# Required work
Would you please transcribe the records below exactly, leaving out the pictures?

[Items from a dataset]
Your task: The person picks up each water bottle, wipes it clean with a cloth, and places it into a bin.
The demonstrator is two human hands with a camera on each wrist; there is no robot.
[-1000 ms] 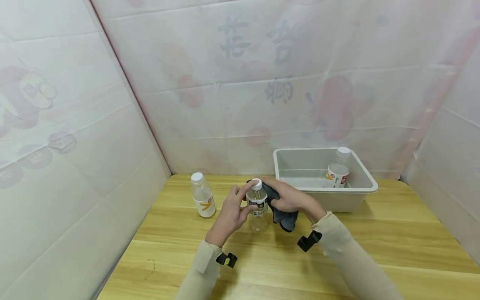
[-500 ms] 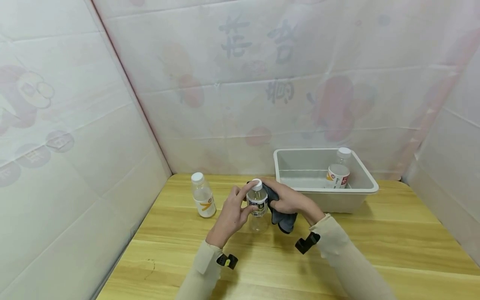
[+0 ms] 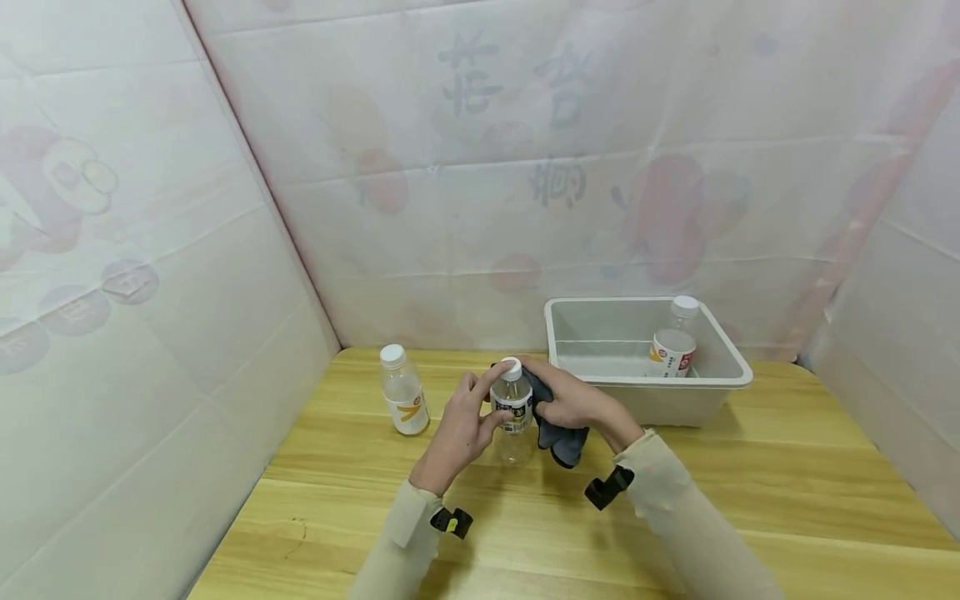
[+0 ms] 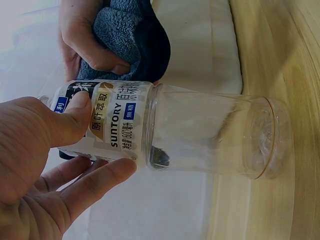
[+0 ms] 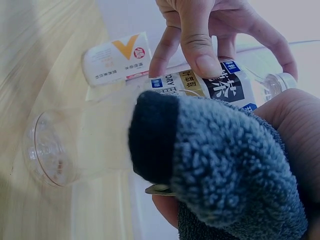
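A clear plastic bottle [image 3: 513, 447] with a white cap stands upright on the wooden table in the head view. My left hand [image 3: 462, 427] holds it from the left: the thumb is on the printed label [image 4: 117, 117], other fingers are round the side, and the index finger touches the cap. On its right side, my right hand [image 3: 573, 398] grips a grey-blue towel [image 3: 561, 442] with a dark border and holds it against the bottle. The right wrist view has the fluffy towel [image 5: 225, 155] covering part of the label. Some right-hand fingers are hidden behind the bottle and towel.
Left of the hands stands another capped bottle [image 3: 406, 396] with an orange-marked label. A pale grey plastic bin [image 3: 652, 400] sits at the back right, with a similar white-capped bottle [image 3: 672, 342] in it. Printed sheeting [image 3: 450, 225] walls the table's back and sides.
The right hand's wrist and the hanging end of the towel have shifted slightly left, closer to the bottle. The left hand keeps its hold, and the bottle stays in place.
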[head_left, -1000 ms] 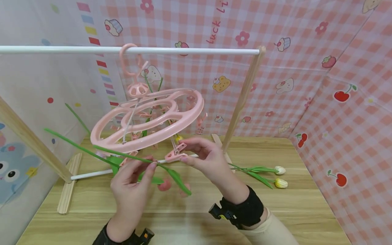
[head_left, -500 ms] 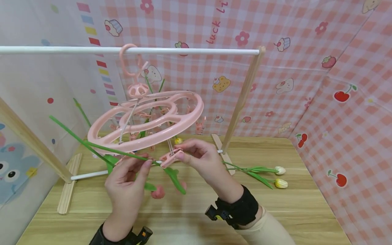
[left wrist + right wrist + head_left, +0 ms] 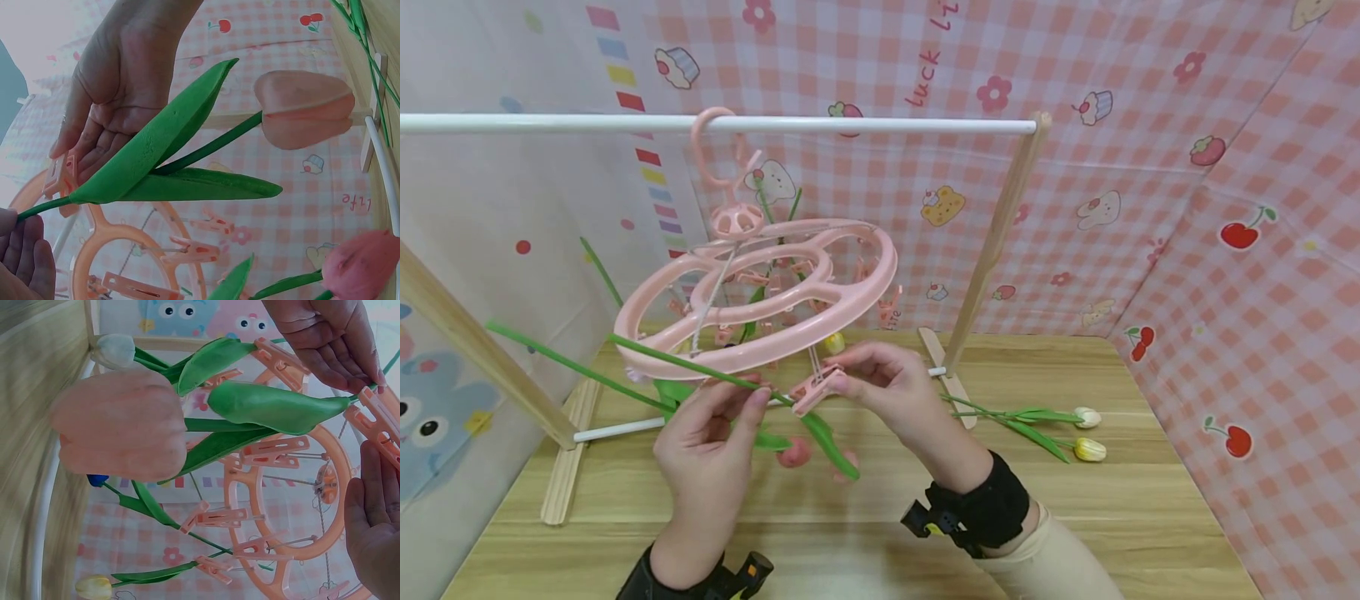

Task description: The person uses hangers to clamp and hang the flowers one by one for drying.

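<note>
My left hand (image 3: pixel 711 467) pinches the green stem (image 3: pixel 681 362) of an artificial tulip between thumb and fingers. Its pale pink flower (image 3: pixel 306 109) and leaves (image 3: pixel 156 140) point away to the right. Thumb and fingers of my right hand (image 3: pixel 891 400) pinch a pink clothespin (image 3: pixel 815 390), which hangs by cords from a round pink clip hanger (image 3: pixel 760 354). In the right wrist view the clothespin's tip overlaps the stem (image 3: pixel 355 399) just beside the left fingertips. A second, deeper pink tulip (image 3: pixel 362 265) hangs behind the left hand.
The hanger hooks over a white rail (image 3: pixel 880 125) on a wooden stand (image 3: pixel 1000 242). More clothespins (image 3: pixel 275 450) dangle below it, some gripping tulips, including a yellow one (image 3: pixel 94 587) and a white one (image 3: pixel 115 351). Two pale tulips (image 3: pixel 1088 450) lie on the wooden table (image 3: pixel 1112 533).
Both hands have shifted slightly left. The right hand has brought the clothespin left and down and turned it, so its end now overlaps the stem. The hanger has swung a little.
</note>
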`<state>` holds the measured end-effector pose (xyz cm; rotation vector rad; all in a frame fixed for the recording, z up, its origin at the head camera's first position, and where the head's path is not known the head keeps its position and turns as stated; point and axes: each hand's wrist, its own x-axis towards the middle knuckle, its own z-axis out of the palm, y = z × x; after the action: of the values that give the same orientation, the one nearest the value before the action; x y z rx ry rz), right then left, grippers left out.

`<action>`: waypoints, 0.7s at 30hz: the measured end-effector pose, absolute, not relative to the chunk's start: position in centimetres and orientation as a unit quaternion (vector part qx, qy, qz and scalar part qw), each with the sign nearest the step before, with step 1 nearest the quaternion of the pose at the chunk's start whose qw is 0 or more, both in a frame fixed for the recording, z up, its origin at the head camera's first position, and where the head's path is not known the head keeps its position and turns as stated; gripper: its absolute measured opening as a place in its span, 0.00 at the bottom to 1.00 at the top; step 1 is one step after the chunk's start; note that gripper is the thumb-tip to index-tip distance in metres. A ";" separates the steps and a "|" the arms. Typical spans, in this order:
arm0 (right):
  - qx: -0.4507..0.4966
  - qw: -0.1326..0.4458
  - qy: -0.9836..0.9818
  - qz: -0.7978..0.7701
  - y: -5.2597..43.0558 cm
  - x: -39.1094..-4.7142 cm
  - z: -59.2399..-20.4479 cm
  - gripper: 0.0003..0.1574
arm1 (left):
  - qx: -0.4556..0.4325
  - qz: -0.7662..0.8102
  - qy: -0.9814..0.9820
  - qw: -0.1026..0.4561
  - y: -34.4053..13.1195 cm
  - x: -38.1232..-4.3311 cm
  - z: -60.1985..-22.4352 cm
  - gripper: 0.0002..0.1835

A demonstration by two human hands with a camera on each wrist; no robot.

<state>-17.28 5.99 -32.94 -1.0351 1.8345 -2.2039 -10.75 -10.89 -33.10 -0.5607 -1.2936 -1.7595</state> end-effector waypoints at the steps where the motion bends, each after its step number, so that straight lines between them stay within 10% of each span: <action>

# Answer section
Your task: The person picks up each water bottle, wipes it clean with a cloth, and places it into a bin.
The demonstrator is two human hands with a camera on each wrist; there is no robot.
[-1000 ms] 
[-500 ms] 
[+0 ms] 
[+0 ms] 
[+0 ms] 
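A clear plastic bottle [image 3: 513, 447] with a white cap stands upright on the wooden table in the head view. My left hand [image 3: 462, 427] holds it from the left: the thumb is on the printed label [image 4: 117, 117], other fingers are round the side, and the index finger touches the cap. On its right side, my right hand [image 3: 573, 398] grips a grey-blue towel [image 3: 561, 442] with a dark border and holds it against the bottle. The right wrist view has the fluffy towel [image 5: 225, 155] covering part of the label. Some right-hand fingers are hidden behind the bottle and towel.
Left of the hands stands another capped bottle [image 3: 406, 396] with an orange-marked label. A pale grey plastic bin [image 3: 652, 400] sits at the back right, with a similar white-capped bottle [image 3: 672, 342] in it. Printed sheeting [image 3: 450, 225] walls the table's back and sides.
The right hand's wrist and the hanging end of the towel have shifted slightly left, closer to the bottle. The left hand keeps its hold, and the bottle stays in place.
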[head_left, -1000 ms] 
[head_left, -500 ms] 
[left wrist + right wrist + head_left, +0 ms] 

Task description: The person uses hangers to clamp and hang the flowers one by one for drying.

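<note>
My left hand (image 3: pixel 711 467) pinches the green stem (image 3: pixel 681 362) of an artificial tulip between thumb and fingers. Its pale pink flower (image 3: pixel 306 109) and leaves (image 3: pixel 156 140) point away to the right. Thumb and fingers of my right hand (image 3: pixel 891 400) pinch a pink clothespin (image 3: pixel 815 390), which hangs by cords from a round pink clip hanger (image 3: pixel 760 354). In the right wrist view the clothespin's tip overlaps the stem (image 3: pixel 355 399) just beside the left fingertips. A second, deeper pink tulip (image 3: pixel 362 265) hangs behind the left hand.
The hanger hooks over a white rail (image 3: pixel 880 125) on a wooden stand (image 3: pixel 1000 242). More clothespins (image 3: pixel 275 450) dangle below it, some gripping tulips, including a yellow one (image 3: pixel 94 587) and a white one (image 3: pixel 115 351). Two pale tulips (image 3: pixel 1088 450) lie on the wooden table (image 3: pixel 1112 533).
Both hands have shifted slightly left. The right hand has brought the clothespin left and down and turned it, so its end now overlaps the stem. The hanger has swung a little.
</note>
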`<state>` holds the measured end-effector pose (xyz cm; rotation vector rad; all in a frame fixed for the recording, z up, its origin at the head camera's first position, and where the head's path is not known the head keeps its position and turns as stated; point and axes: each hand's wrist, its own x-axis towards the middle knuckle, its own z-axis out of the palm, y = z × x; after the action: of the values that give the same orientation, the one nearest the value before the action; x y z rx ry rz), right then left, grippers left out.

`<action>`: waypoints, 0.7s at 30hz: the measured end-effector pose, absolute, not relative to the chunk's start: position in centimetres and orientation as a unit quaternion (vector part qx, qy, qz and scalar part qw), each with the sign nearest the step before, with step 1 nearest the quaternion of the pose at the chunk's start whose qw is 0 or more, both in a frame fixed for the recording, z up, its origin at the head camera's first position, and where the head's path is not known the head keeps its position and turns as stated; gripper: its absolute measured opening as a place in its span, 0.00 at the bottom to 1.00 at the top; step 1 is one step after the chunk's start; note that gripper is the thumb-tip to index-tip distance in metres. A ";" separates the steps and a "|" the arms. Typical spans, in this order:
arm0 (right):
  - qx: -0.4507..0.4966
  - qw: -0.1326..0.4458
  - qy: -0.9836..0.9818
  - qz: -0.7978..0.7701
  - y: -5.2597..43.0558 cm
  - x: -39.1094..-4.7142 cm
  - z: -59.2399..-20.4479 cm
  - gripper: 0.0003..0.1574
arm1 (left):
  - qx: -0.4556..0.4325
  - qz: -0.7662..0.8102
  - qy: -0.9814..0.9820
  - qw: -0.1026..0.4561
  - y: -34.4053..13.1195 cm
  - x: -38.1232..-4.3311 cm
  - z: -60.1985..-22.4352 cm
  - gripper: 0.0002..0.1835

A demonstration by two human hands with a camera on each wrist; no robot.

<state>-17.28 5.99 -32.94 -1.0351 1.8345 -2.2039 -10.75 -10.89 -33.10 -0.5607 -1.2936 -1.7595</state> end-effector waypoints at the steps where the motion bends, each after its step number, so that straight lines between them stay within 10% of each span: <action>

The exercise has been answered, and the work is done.